▶ _Exercise description_
Each line of the data should be given again exactly.

▶ _Information provided_
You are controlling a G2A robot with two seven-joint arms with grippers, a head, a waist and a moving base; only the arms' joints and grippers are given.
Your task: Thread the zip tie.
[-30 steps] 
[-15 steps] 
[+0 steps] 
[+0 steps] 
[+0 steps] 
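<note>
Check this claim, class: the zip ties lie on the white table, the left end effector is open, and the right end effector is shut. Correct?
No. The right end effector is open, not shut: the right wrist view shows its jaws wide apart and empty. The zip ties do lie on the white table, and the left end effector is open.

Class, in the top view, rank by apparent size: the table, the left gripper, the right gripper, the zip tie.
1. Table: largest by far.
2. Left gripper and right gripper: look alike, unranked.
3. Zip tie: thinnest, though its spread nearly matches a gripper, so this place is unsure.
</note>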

▶ _Exercise result_
You are controlling a G2A robot with two seven-joint arms with grippers, a head, a waist and a moving base; only the arms' joints and grippers are given.
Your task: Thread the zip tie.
[-30 steps] 
[-15 steps] 
[+0 steps] 
[+0 steps] 
[+0 steps] 
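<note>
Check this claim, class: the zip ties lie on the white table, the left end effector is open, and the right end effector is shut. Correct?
No. The right end effector is open, not shut: the right wrist view shows its jaws wide apart and empty. The zip ties do lie on the white table, and the left end effector is open.

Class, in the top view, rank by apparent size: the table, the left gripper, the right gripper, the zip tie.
1. Table: largest by far.
2. Left gripper and right gripper: look alike, unranked.
3. Zip tie: thinnest, though its spread nearly matches a gripper, so this place is unsure.
</note>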

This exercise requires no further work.